Collected data
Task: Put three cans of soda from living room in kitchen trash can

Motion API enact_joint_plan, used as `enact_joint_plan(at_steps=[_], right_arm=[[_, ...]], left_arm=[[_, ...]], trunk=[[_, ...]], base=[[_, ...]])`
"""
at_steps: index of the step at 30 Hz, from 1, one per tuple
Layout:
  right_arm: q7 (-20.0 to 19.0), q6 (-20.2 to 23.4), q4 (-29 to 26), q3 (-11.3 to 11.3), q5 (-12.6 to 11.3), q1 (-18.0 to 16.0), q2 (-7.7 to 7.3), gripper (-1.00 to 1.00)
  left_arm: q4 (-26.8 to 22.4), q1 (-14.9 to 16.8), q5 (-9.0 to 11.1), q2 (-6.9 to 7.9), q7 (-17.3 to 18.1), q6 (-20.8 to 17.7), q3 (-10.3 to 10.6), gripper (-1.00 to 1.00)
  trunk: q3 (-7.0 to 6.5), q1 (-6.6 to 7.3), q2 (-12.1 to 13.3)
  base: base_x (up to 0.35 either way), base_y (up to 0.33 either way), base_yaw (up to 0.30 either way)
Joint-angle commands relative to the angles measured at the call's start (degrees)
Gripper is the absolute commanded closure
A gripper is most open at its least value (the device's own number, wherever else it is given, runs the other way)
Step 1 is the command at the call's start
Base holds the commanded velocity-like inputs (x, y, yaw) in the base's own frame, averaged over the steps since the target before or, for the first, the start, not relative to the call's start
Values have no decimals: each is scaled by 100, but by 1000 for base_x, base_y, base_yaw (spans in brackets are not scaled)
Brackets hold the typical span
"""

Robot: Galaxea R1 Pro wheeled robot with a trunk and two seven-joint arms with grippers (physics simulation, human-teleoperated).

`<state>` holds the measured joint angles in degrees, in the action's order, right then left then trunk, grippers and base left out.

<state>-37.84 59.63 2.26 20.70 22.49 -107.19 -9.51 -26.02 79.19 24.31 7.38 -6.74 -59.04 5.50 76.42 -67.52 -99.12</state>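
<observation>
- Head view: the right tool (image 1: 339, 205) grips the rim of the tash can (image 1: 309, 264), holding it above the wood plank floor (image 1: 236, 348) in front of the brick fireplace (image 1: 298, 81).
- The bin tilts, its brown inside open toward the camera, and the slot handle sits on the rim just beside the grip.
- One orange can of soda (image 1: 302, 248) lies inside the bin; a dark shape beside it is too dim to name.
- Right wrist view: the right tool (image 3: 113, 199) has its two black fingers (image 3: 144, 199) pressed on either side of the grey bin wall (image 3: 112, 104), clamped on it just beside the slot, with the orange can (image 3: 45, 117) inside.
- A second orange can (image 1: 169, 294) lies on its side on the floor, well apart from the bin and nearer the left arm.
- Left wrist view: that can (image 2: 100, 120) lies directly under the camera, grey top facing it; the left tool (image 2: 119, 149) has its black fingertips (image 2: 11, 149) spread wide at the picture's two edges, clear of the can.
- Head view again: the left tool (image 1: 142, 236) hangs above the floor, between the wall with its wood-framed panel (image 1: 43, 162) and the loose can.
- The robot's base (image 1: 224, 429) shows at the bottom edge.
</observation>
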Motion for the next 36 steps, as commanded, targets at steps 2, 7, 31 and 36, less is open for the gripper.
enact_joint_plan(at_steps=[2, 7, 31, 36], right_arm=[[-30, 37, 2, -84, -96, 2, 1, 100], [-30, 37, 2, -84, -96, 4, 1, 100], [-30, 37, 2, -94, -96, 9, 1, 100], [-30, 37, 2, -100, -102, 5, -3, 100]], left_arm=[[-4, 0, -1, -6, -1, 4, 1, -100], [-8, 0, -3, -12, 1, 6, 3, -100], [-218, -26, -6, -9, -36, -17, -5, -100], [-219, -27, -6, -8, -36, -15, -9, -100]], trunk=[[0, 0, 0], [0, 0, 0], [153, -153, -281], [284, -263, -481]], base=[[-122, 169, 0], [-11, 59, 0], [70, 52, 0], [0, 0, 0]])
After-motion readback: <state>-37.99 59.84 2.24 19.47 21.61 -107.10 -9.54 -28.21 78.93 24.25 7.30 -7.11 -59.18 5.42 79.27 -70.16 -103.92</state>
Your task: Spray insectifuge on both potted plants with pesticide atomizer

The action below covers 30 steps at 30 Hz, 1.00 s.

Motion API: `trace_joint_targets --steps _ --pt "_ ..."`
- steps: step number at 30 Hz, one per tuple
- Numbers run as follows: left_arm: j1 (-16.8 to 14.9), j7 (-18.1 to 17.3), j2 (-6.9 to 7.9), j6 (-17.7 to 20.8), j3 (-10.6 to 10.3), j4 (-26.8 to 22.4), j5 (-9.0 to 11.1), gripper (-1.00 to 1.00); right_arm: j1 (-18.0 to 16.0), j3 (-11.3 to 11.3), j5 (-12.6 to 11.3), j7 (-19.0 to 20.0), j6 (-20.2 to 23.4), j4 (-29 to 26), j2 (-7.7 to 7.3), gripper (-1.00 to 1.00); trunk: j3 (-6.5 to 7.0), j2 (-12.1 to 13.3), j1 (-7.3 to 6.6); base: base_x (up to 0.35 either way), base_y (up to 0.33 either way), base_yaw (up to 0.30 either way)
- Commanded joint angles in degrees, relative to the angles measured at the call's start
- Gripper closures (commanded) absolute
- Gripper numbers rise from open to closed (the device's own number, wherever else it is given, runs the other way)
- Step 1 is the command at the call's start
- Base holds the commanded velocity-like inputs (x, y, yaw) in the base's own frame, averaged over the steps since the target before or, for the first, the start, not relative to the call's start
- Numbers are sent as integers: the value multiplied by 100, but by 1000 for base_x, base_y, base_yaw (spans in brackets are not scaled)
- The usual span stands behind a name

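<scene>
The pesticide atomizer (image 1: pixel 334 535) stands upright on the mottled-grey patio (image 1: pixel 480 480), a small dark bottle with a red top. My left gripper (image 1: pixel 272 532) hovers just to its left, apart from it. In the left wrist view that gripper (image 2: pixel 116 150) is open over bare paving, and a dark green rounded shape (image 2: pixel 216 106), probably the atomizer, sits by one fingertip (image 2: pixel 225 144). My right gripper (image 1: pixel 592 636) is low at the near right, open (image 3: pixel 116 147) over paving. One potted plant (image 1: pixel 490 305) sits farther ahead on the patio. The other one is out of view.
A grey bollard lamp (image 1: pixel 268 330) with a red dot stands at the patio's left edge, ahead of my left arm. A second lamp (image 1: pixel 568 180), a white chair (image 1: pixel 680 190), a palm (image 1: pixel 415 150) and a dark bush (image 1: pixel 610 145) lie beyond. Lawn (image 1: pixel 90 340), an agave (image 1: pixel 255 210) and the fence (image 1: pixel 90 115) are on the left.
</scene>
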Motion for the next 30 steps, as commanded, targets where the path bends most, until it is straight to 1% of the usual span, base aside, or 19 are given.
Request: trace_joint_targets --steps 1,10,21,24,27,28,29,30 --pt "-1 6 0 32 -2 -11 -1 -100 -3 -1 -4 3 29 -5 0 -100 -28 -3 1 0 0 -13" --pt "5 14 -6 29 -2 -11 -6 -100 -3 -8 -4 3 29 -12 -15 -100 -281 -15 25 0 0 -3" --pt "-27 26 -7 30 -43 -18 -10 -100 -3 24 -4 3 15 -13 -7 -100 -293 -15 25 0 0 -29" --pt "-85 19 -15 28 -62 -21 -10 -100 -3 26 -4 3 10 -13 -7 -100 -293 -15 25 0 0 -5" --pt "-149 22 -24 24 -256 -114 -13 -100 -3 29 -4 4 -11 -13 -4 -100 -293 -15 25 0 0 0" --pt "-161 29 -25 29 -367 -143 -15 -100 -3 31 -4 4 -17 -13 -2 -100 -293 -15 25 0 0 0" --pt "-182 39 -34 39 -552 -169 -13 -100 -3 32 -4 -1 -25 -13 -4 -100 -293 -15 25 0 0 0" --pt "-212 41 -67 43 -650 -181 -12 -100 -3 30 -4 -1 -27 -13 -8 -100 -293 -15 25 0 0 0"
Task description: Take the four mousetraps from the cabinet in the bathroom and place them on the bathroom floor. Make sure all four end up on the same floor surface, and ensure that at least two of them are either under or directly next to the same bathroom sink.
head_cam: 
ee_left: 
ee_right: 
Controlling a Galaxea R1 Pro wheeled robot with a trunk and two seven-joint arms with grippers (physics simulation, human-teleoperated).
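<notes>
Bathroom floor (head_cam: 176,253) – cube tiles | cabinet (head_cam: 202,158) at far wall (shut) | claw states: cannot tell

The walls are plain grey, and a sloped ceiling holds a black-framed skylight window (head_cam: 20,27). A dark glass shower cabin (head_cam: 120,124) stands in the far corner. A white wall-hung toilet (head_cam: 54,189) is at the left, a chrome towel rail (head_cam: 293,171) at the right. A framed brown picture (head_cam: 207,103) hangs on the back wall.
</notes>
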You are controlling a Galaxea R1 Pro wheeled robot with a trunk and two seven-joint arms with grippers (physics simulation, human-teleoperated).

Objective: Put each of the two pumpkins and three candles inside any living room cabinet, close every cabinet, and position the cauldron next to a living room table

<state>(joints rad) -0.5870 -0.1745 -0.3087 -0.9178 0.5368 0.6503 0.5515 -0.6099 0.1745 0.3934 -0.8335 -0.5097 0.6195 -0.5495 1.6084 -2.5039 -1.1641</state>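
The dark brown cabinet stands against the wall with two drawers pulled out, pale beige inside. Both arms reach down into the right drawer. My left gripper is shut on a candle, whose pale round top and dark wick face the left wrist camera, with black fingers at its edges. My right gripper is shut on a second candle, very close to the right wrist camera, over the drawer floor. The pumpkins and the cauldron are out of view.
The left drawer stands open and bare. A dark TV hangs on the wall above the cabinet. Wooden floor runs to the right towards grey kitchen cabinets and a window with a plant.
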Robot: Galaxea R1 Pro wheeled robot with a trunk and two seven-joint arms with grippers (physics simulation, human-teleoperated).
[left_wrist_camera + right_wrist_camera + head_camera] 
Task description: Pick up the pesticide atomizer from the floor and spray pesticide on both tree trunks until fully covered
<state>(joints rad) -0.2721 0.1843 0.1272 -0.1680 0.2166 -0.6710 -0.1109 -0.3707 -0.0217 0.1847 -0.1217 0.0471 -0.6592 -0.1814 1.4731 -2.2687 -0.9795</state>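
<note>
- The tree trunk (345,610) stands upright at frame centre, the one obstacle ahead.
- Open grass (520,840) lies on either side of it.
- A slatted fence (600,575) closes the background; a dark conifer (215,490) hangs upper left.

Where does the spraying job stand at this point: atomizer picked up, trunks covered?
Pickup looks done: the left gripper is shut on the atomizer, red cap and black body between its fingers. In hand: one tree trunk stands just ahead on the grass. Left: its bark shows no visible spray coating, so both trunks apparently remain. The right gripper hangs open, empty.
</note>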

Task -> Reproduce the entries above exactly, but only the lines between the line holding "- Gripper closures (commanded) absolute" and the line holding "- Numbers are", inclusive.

Solution to the problem ->
- Gripper closures (commanded) absolute
- Gripper numbers rise from open to closed (the device's own number, wherever else it is given, runs the other way)
- Step 1 is the command at the call's start
- Base holds the commanded velocity-like inputs (x, y, yaw) in the base's own frame, averaged over the steps since the target before or, for the first, the start, not relative to the call's start
- Numbers are sent as integers: the value multiplied by 100, but by 1000 for base_x, base_y, base_yaw (spans in brackets are not scaled)

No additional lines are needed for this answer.